Thursday, April 07, 2005

The Gospel According to Salesmen and Realtors

Can churches become too commercial? Are mega-churches harmful to the communities around them? Are communities better off with large congregations or smaller groups of faiths?

After reading an article in the NY Times about churches and real estate, I began to wonder what the impact of a large growing church has on its surrounding society. Because some many people buy into the church growth myth, they need bigger and better facilities to house them all. A book that our publishing house sells is called Selling Swimsuits in the Arctic: Seven Simple Keys to Growing Churches. Here is a short summary of the book:

Adam Hamilton [author] reminds us that all of life is about sales. Whether we are in a job interview, a candidates’ debate, or a classroom, we are selling something: our skills, our convictions, our selves. The same is true of presenting the gospel to the unchurched.

The gospel is now reduced to a sales pitch in Hamilton’s mind, which will in turn help the congregation double, triple even quadruple in size at an alarming rate. Granted I haven’t read this book and never intend to, but I can’t help think of the damage this does to discipleship. If getting someone baptized or confirmed or “saved” as quick as possible so that the church can outgrow its standing facilities and have a bigger budget, then I want no part this gospel, a gospel according to salesmen.

I once interviewed at a church that talked a lot about growing its numbers in the coming year. That seemed to be the goal for the ministry staff as well as the elders and deacons. I’m all for people having hope in their lives and living like Jesus to better the world, but I wanted to ask them WHY. Is it because you want your numbers to be impressive? Is it because the minister wants to be apart of a large church and have credentials of leading such a crusade? Is it money? Is it power? Even if no one came to your church for a whole year, would you and your church call yourselves failures?

I fear that living like Jesus (discipleship) has become something of a frivolous call that has been passed up by the simple mental belief in Jesus.
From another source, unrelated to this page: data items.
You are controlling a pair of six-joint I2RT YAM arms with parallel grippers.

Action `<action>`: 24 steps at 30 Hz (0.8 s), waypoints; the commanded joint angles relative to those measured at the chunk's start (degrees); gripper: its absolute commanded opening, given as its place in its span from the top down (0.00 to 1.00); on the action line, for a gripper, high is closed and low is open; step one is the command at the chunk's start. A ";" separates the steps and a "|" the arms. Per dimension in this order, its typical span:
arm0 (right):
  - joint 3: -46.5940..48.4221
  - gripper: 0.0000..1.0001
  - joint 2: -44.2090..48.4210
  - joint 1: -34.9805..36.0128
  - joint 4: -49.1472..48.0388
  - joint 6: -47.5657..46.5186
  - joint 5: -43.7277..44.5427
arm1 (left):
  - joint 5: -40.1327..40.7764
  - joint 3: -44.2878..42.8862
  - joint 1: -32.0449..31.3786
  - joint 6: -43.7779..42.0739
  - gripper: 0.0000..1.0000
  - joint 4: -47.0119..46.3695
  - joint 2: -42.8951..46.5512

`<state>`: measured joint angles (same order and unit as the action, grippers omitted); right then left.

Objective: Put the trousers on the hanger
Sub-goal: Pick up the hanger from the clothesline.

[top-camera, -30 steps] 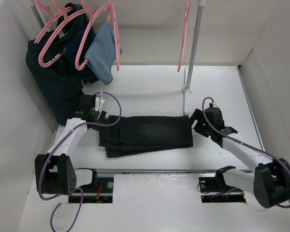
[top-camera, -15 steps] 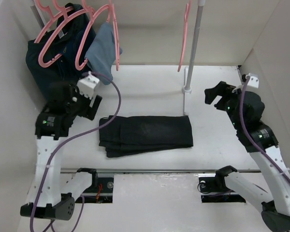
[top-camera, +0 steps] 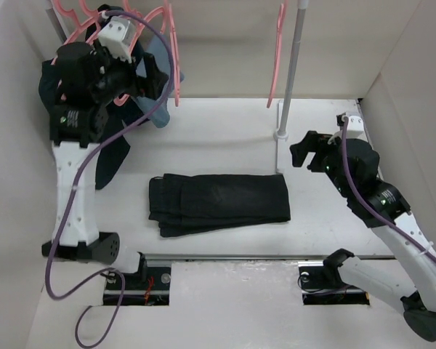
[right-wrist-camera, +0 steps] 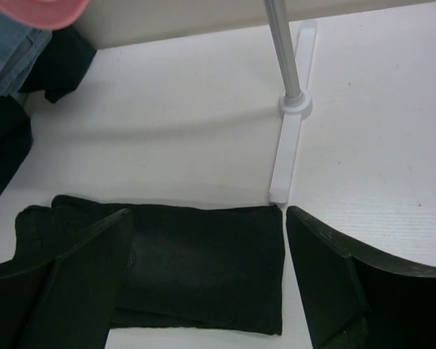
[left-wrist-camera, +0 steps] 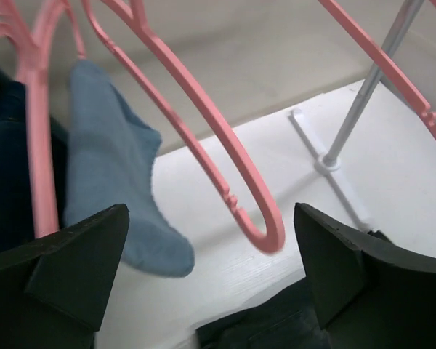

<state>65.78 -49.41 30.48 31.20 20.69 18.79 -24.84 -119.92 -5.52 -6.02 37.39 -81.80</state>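
Note:
The black trousers (top-camera: pixel 218 203) lie folded flat mid-table, also seen in the right wrist view (right-wrist-camera: pixel 196 269) and at the bottom of the left wrist view (left-wrist-camera: pixel 276 323). Pink hangers (top-camera: pixel 173 65) hang at the back left, and another one (top-camera: pixel 277 58) hangs beside the pole. My left gripper (top-camera: pixel 149 76) is raised high among the back-left hangers, open and empty. A pink hanger's lower curve (left-wrist-camera: pixel 229 174) hangs just ahead, between its spread fingers (left-wrist-camera: pixel 211 211). My right gripper (top-camera: pixel 305 149) hovers open and empty above the trousers' right end (right-wrist-camera: pixel 208 214).
A metal rack pole (top-camera: pixel 294 58) rises from a white foot (top-camera: pixel 280 138) just behind the trousers' right end. A light-blue cloth (left-wrist-camera: pixel 109 160) and a dark navy garment (top-camera: pixel 105 156) hang at the back left. White walls close in both sides.
Both arms have lifted off the trousers' ends. The left one swung up and back to the hangers; the right rose a little. Both grippers opened wider. The trousers stayed put.

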 commanded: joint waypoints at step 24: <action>-3.29 0.10 7.22 5.82 11.87 5.42 9.25 | -3.64 -8.58 -3.01 14.46 0.77 -16.56 -21.21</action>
<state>62.13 -42.02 35.73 43.11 25.54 26.28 -27.86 -126.17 -8.54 8.45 23.64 -104.18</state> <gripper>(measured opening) 0.897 0.273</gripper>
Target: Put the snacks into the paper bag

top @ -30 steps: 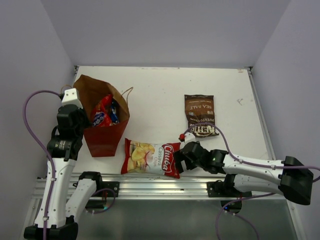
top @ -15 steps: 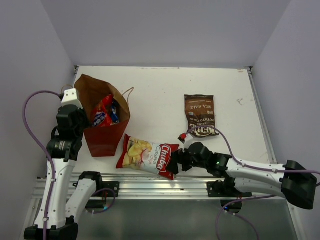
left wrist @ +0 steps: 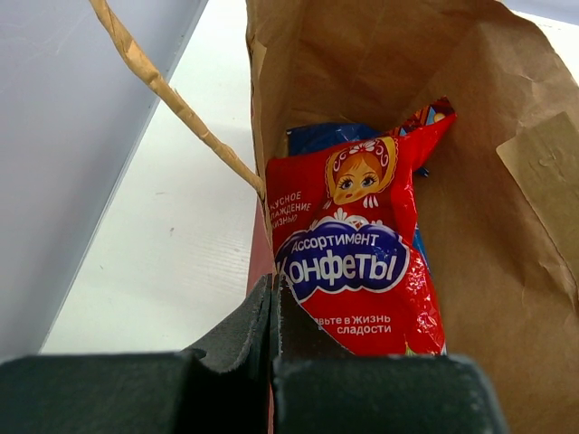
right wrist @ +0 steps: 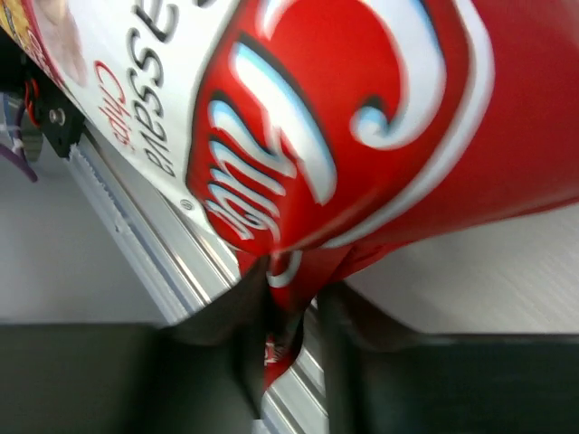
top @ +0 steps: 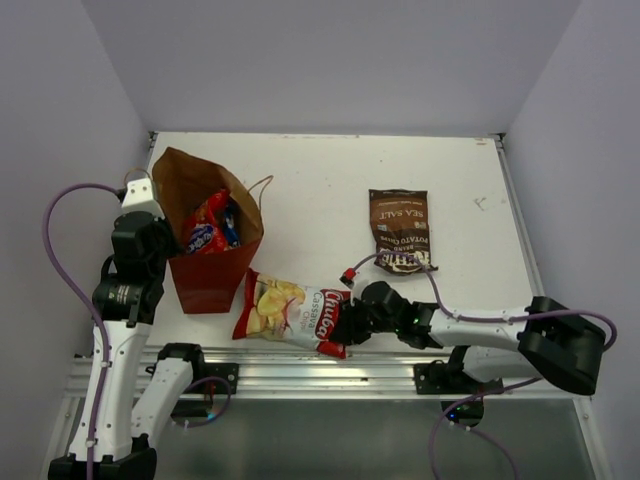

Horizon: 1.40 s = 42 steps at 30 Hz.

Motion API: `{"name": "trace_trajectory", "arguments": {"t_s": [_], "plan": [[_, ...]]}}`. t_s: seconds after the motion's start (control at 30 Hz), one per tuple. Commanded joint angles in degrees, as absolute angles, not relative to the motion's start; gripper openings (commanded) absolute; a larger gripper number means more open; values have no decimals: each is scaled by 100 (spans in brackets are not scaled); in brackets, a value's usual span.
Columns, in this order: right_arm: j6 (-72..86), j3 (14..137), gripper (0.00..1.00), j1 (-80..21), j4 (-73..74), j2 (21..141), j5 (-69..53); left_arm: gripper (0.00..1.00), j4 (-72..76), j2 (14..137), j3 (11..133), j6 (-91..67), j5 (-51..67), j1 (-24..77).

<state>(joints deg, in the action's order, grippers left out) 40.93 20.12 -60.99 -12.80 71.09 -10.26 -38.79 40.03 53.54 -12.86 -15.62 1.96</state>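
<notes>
Beside the paper bag [top: 205, 285], the right gripper [top: 345, 325] pinches the cassava chips bag [top: 285, 305]. The left gripper [left wrist: 272, 294] clamps the paper bag's rim.

The paper bag [top: 205, 280] at left is showing matt red paper outside and creased brown kraft inside, its handle [left wrist: 172, 99] looking like twisted paper cord. The red candy bag [left wrist: 357, 262] inside it is gleaming as glossy, crinkled film, and so is the cassava chips bag [top: 285, 310] at lower centre. The Kettle bag [top: 401, 232] is looking duller. The table [top: 320, 170] is appearing smooth and matt white. The rail [top: 300, 367] along the bottom is shining like brushed metal.
</notes>
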Motion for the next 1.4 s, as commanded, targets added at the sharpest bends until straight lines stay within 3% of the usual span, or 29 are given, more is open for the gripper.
{"name": "trace_trajectory", "arguments": {"t_s": [0.0, 0.03, 0.1, 0.23, 0.37, 0.57, 0.73, 0.97, 1.37], "plan": [[4070, 2074, 19, -6100, -943, 6725, -906, 0, -3551, 3920, 5370, -1230, -1503, 211], [4017, 2092, 6, -6100, -801, 6593, -766, 0, -3542, 3920, 5370, -1230, -1494, 211], [3798, 2337, 0, -6100, -24, 6058, -293, 0, -3542, 3920, 5370, -1230, -1485, 211], [3200, 3372, 0, -6100, 1983, 4986, 841, 0, -3542, 3911, 5370, -1230, -1477, 211], [2368, 5293, 0, -6100, 3600, 4771, 2430, 0, -3533, 3911, 5370, -1230, -1468, 211], [951, 7159, 0, -6091, 3139, 5781, 3163, 0, -3524, 3920, 5361, -1222, -1441, 211], [-208, 8461, 0, -6100, 2049, 6994, 2813, 0, -3507, 3929, 5361, -1222, -1441, 211], [-439, 10509, 0, -6126, 1583, 8488, 1233, 0, -3516, 3929, 5361, -1222, -1459, 211], [-519, 12006, 0, -6425, 2451, 9738, -851, 0, -3507, 3938, 5353, -1230, -1468, 211]]}}
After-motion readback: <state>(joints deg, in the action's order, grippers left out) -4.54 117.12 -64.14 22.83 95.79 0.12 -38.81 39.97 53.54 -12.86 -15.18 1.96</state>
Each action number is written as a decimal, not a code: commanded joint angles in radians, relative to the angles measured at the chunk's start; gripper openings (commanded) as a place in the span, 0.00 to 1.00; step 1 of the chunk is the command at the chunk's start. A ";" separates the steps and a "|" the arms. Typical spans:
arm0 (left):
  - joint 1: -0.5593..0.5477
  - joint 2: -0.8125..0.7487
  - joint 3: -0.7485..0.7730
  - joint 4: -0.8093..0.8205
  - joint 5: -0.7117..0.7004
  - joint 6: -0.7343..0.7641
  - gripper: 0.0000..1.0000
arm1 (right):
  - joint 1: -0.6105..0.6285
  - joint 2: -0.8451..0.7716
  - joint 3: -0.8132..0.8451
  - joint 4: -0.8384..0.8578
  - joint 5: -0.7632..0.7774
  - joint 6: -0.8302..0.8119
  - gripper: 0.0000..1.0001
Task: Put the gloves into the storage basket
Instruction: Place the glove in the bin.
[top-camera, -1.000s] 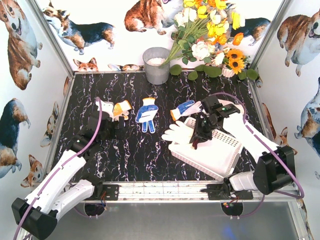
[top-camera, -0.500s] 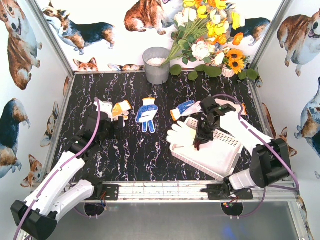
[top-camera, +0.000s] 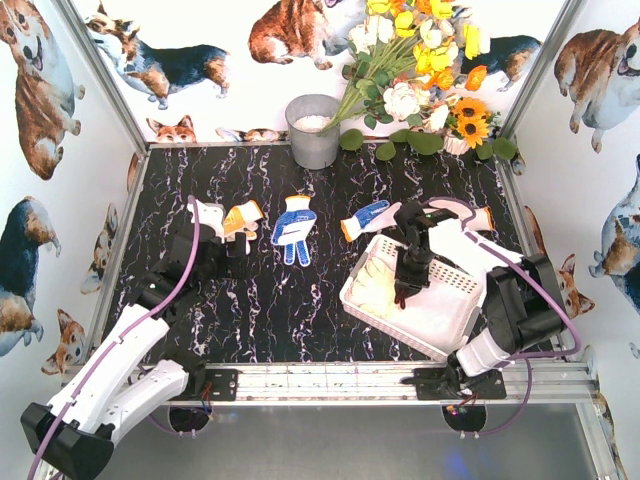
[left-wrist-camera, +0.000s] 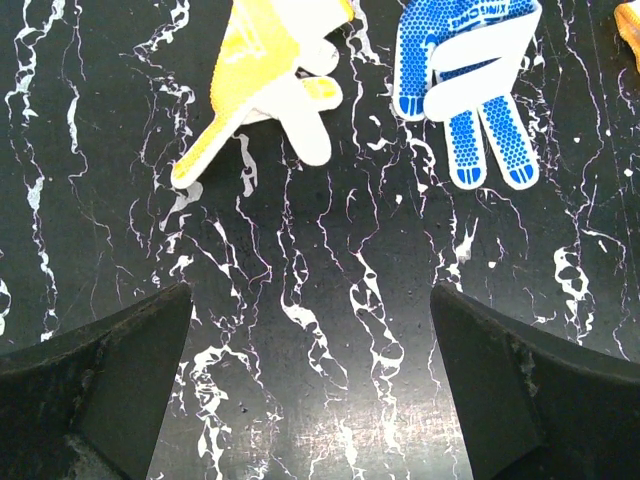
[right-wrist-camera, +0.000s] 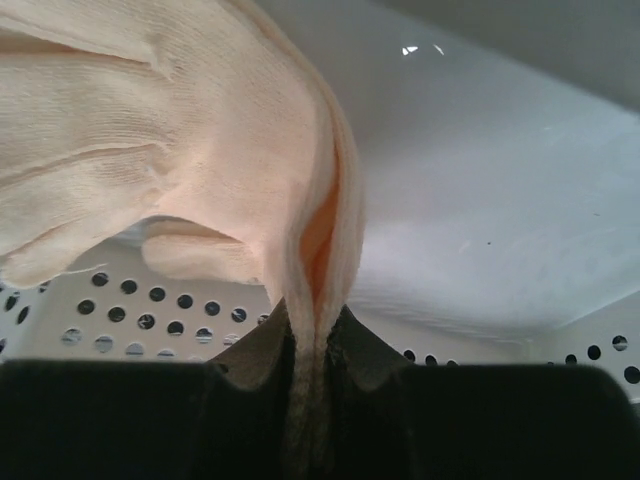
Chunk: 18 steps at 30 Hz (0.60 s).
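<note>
- Right gripper (top-camera: 405, 292) (right-wrist-camera: 310, 335) is down inside the basket (top-camera: 445, 325) (right-wrist-camera: 480, 200), its jaws nearly together and pinching a fold of a white glove (top-camera: 375, 285) (right-wrist-camera: 200, 130)
- In the wrist view the knit is bunched between the two fingers and billows up and to the left of them, with the basket's perforated wall behind
- From above, that glove spreads out to the gripper's left, within the basket walls; I cannot tell whether it touches the basket floor
- Left gripper (top-camera: 225, 248) (left-wrist-camera: 310, 292) is spread wide with nothing between its fingers (left-wrist-camera: 110, 380), and hangs over the table (top-camera: 250, 310)
- Ahead of it and to the left a yellow glove (top-camera: 240, 217) (left-wrist-camera: 255, 75) lies flat on the table
- Ahead of it and to the right lies a blue glove (top-camera: 295, 228) (left-wrist-camera: 465, 90), dotted palm up, apart from the yellow one
- Neither of those two touches the left gripper
- A second blue glove (top-camera: 368, 218) lies on the table just beyond the right gripper, outside the basket by its far corner
- An orange-cuffed glove (top-camera: 480, 217) shows past the right arm, partly hidden by it
- A bucket (top-camera: 313, 130) and flowers (top-camera: 420, 70) stand well beyond both grippers at the back wall
</note>
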 joint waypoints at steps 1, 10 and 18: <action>0.013 -0.019 0.001 0.020 -0.012 0.012 1.00 | -0.003 0.019 0.015 -0.051 0.063 -0.011 0.00; 0.014 -0.017 0.001 0.022 -0.020 0.016 1.00 | -0.016 0.025 0.028 -0.117 0.152 -0.007 0.00; 0.014 -0.021 0.001 0.021 -0.015 0.018 1.00 | -0.036 0.016 0.019 -0.145 0.170 -0.011 0.00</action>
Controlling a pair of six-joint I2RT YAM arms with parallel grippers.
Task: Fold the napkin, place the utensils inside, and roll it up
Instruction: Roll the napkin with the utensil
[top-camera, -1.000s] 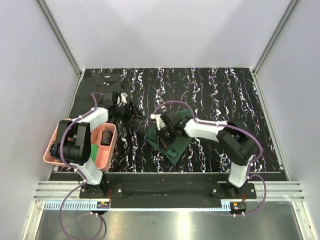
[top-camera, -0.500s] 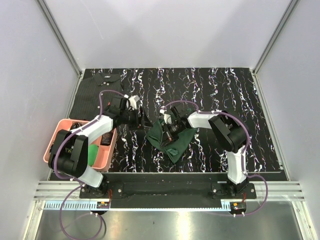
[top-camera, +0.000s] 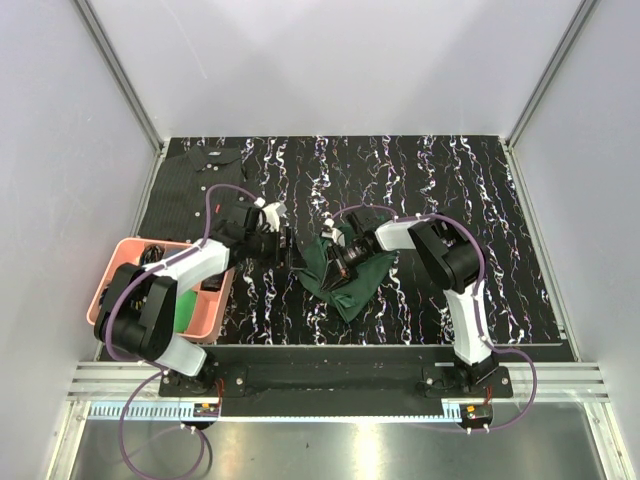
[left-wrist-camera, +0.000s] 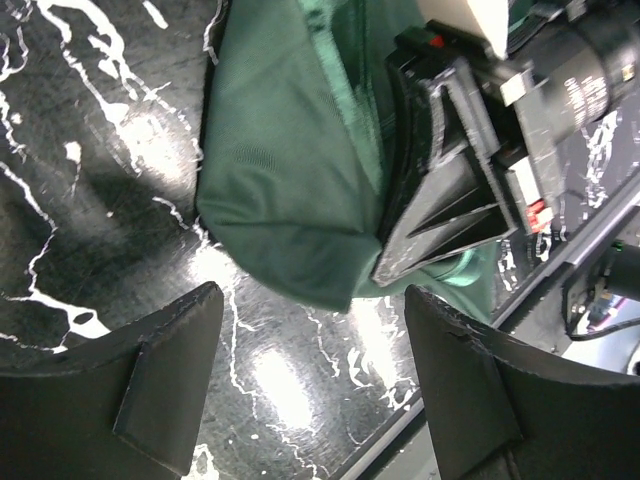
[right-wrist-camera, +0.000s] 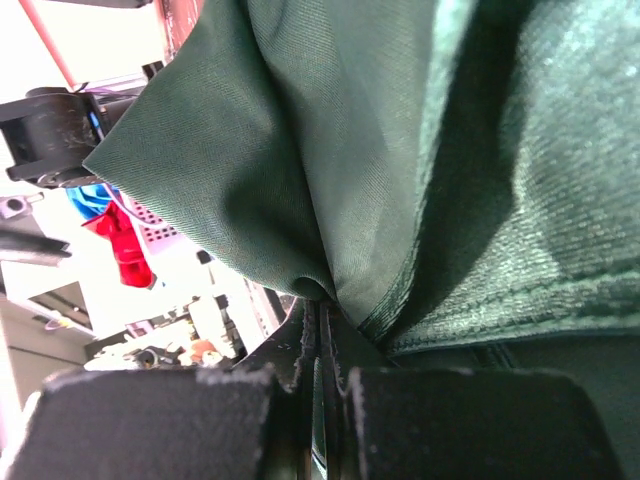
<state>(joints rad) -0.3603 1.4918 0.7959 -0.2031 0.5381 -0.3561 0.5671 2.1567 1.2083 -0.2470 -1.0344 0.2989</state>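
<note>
A bin (top-camera: 115, 270) sits at the table's left edge. Beyond it, the left gripper (top-camera: 290, 251) hangs low with its jaws wide and nothing between them, facing right. The napkin (top-camera: 346, 292) lies just to the right of those jaws, a little left of the table's middle. It is bunched and part-folded. Its longer run goes from the far side toward the near edge, and one corner points at the near edge. The right gripper (left-wrist-camera: 392, 262) reaches in from the right and is clamped on a fold of the cloth. The free left arm looks best placed to take the loose rounded edge straight ahead of it. I cannot make out the fork.
</note>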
Churches seem more interested in building the fanciest, most technologically advanced space mortar and brick can contain than building the dreams of God on earth. An adversary in the article for mega churches coming to her community said, “Being a successful church today means being a growth-oriented, seven-day-a-week operation.” Her comment makes one assess how others are seeing what “success” means to faith communities.

Am I against church buildings? By no means. But is the building using its space for those outside its walls to better the community? Or is the church buying into the corporate American concept of consumerism, commercialism, and materialism? Has the gosple been reduced to real estate and sales? Lord help us all.